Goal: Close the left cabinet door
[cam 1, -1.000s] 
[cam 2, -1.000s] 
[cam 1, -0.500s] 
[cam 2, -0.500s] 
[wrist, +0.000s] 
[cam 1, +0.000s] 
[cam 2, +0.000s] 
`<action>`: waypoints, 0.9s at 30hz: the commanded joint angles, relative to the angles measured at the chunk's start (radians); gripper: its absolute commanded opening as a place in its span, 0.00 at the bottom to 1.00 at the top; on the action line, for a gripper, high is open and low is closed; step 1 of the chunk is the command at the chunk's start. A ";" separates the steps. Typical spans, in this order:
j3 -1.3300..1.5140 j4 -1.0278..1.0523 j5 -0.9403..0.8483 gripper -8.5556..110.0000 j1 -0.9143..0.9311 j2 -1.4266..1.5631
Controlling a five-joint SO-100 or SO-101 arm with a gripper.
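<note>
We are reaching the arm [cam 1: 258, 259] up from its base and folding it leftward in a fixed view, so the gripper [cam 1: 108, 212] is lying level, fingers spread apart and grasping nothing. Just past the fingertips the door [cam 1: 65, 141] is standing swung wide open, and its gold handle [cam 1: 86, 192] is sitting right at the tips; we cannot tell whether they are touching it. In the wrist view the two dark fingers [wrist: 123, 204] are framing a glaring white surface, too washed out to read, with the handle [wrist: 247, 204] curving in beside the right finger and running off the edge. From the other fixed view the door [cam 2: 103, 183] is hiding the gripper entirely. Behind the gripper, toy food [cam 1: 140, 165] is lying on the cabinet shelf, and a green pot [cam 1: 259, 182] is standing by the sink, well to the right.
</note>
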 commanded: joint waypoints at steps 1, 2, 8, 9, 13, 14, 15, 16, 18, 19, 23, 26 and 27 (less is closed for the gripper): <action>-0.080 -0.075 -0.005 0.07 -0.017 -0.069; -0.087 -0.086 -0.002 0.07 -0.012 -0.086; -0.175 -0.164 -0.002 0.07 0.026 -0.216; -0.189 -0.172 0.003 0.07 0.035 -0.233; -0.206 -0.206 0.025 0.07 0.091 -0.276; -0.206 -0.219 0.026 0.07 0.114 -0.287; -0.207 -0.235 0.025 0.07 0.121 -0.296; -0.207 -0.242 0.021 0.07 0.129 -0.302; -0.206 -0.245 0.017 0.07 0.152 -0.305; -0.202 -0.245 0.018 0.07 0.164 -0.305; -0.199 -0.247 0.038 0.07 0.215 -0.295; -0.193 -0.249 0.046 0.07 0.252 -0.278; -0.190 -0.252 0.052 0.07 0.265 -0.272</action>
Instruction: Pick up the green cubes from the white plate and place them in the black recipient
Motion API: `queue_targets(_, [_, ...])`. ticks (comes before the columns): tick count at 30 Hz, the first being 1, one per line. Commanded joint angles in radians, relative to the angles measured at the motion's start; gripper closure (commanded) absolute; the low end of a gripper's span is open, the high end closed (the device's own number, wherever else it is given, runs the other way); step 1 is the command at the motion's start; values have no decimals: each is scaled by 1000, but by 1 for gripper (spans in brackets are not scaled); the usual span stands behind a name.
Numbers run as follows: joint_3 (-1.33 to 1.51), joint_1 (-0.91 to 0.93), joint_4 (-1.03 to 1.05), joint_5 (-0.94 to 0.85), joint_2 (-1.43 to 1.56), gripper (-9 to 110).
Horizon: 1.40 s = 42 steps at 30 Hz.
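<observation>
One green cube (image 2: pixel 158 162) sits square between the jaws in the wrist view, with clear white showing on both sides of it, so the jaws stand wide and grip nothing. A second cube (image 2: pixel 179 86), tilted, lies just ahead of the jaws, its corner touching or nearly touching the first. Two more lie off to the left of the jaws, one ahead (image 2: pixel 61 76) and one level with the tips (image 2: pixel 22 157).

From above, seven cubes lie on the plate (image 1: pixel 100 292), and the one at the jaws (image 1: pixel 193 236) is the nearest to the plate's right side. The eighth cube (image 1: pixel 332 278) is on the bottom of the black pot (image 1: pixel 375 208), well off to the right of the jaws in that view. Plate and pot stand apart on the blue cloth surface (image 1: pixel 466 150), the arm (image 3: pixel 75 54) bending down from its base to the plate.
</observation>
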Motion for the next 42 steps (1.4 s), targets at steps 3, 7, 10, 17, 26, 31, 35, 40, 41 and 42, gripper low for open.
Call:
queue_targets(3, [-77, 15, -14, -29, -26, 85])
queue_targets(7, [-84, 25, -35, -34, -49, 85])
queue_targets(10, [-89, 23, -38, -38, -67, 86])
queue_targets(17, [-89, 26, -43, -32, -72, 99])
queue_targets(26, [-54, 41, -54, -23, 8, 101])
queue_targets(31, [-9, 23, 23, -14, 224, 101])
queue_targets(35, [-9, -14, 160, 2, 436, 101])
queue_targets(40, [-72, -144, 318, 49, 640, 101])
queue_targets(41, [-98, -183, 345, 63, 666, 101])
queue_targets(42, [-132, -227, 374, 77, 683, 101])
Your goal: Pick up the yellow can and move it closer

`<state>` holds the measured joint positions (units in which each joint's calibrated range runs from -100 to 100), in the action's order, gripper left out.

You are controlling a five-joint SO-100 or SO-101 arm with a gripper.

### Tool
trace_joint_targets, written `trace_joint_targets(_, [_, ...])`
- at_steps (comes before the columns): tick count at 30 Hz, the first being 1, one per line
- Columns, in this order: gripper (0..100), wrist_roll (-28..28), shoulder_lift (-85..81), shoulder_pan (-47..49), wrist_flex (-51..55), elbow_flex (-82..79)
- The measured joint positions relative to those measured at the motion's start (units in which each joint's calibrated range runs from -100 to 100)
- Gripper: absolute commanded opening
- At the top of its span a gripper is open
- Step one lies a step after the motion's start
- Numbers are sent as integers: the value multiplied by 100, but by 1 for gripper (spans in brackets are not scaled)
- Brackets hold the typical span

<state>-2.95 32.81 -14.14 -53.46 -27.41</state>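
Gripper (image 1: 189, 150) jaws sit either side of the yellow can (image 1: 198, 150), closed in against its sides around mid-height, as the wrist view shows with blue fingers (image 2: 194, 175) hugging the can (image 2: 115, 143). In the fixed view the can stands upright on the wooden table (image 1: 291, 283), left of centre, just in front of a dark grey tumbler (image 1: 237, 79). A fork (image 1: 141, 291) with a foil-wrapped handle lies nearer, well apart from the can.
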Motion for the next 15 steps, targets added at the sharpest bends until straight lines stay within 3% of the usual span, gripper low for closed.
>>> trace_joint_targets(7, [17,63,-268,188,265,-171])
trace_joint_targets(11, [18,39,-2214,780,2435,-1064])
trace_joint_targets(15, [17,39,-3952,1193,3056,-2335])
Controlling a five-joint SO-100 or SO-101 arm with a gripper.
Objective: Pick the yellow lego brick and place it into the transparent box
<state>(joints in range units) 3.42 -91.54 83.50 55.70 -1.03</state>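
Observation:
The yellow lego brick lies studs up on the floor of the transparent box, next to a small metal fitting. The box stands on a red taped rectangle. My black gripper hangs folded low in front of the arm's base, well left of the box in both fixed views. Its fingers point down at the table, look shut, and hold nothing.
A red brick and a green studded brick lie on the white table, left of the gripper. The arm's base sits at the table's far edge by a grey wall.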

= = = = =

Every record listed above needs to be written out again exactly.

Solution below
Goal: Close the left cabinet door
[cam 1, -1.000s] 
[cam 2, -1.000s] 
[cam 1, -0.500s] 
[cam 2, -0.500s] 
[wrist, +0.000s] 
[cam 1, +0.000s] 
[cam 2, +0.000s] 
`<action>`: waypoints, 0.9s at 30hz: the commanded joint angles, relative to the angles measured at the chunk's start (radians); gripper: its absolute commanded opening as a place in its span, 0.00 at the bottom to 1.00 at the top; on the action line, for a gripper, high is open and low is closed; step 1 of the chunk is the command at the chunk's start. A ";" separates the steps. Typical spans, in this order:
j3 -1.3300..1.5140 j4 -1.0278..1.0523 j5 -0.9403..0.8483 gripper -8.5556..110.0000 j1 -0.9143..0.9311 j2 -1.4266..1.5631
Controlling a five-joint SO-100 or SO-101 arm with a gripper.
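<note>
We are reaching the arm [cam 1: 258, 259] up from its base and folding it leftward in a fixed view, so the gripper [cam 1: 108, 212] is lying level, fingers spread apart and grasping nothing. Just past the fingertips the door [cam 1: 65, 141] is standing swung wide open, and its gold handle [cam 1: 86, 192] is sitting right at the tips; we cannot tell whether they are touching it. In the wrist view the two dark fingers [wrist: 123, 204] are framing a glaring white surface, too washed out to read, with the handle [wrist: 247, 204] curving in beside the right finger and running off the edge. From the other fixed view the door [cam 2: 103, 183] is hiding the gripper entirely. Behind the gripper, toy food [cam 1: 140, 165] is lying on the cabinet shelf, and a green pot [cam 1: 259, 182] is standing by the sink, well to the right.
</note>
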 commanded: joint waypoints at steps 1, 2, 8, 9, 13, 14, 15, 16, 18, 19, 23, 26 and 27 (less is closed for the gripper): <action>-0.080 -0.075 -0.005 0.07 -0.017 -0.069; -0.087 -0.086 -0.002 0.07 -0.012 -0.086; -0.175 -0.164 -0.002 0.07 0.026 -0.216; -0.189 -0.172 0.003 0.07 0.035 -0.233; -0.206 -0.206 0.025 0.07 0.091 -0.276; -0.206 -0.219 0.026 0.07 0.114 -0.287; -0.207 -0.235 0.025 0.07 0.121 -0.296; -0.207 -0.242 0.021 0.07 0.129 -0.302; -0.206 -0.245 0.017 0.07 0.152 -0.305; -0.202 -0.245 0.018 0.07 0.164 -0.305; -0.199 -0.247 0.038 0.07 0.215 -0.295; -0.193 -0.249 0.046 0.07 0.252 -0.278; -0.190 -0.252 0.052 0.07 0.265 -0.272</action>
Instruction: Pick up the green cubes from the white plate and place them in the black recipient
Motion API: `queue_targets(_, [_, ...])`. ticks (comes before the columns): tick count at 30 Hz, the first being 1, one per line. Commanded joint angles in radians, relative to the angles measured at the motion's start; gripper closure (commanded) absolute; the low end of a gripper's span is open, the high end closed (the device's own number, wherever else it is given, runs the other way); step 1 is the command at the motion's start; values have no decimals: each is scaled by 1000, but by 1 for gripper (spans in brackets are not scaled); the usual span stands behind a name.
Numbers run as follows: joint_3 (-1.33 to 1.51), joint_1 (-0.91 to 0.93), joint_4 (-1.03 to 1.05), joint_5 (-0.94 to 0.85), joint_2 (-1.43 to 1.56), gripper (-9 to 110).
Horizon: 1.40 s = 42 steps at 30 Hz.
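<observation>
One green cube (image 2: pixel 158 162) sits square between the jaws in the wrist view, with clear white showing on both sides of it, so the jaws stand wide and grip nothing. A second cube (image 2: pixel 179 86), tilted, lies just ahead of the jaws, its corner touching or nearly touching the first. Two more lie off to the left of the jaws, one ahead (image 2: pixel 61 76) and one level with the tips (image 2: pixel 22 157).

From above, seven cubes lie on the plate (image 1: pixel 100 292), and the one at the jaws (image 1: pixel 193 236) is the nearest to the plate's right side. The eighth cube (image 1: pixel 332 278) is on the bottom of the black pot (image 1: pixel 375 208), well off to the right of the jaws in that view. Plate and pot stand apart on the blue cloth surface (image 1: pixel 466 150), the arm (image 3: pixel 75 54) bending down from its base to the plate.
</observation>
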Motion for the next 42 steps (1.4 s), targets at steps 3, 7, 10, 17, 26, 31, 35, 40, 41 and 42, gripper low for open.
Call:
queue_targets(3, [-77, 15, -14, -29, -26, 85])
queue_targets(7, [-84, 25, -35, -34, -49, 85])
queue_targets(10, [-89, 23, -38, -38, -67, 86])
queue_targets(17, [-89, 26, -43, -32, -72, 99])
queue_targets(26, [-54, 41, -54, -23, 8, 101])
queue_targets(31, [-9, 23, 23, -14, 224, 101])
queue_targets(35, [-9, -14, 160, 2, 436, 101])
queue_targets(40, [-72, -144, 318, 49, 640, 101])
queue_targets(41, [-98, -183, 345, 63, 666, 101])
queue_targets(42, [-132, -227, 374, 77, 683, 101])
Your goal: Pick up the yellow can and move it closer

`<state>` holds the measured joint positions (units in which each joint's calibrated range runs from -100 to 100), in the action's order, gripper left out.

You are controlling a five-joint SO-100 or SO-101 arm with a gripper.

### Tool
trace_joint_targets, written `trace_joint_targets(_, [_, ...])`
- at_steps (comes before the columns): tick count at 30 Hz, the first being 1, one per line
- Columns, in this order: gripper (0..100), wrist_roll (-28..28), shoulder_lift (-85..81), shoulder_pan (-47..49), wrist_flex (-51..55), elbow_flex (-82..79)
- The measured joint positions relative to those measured at the motion's start (units in which each joint's calibrated range runs from -100 to 100)
- Gripper: absolute commanded opening
- At the top of its span a gripper is open
- Step one lies a step after the motion's start
- Numbers are sent as integers: the value multiplied by 100, but by 1 for gripper (spans in brackets are not scaled)
- Brackets hold the typical span

<state>-2.95 32.81 -14.14 -53.46 -27.41</state>
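Gripper (image 1: 189, 150) jaws sit either side of the yellow can (image 1: 198, 150), closed in against its sides around mid-height, as the wrist view shows with blue fingers (image 2: 194, 175) hugging the can (image 2: 115, 143). In the fixed view the can stands upright on the wooden table (image 1: 291, 283), left of centre, just in front of a dark grey tumbler (image 1: 237, 79). A fork (image 1: 141, 291) with a foil-wrapped handle lies nearer, well apart from the can.
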Motion for the next 15 steps, targets added at the sharpest bends until straight lines stay within 3% of the usual span, gripper low for closed.
>>> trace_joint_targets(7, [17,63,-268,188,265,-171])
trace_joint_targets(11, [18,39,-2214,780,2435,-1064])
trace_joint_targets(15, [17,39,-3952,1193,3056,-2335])
Controlling a five-joint SO-100 or SO-101 arm with a gripper.
Objective: Pick the yellow lego brick and place it into the transparent box
<state>(joints in range units) 3.42 -91.54 83.50 55.70 -1.03</state>
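Observation:
The yellow lego brick lies studs up on the floor of the transparent box, next to a small metal fitting. The box stands on a red taped rectangle. My black gripper hangs folded low in front of the arm's base, well left of the box in both fixed views. Its fingers point down at the table, look shut, and hold nothing.
A red brick and a green studded brick lie on the white table, left of the gripper. The arm's base sits at the table's far edge by a grey wall.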

There is no more to this answer.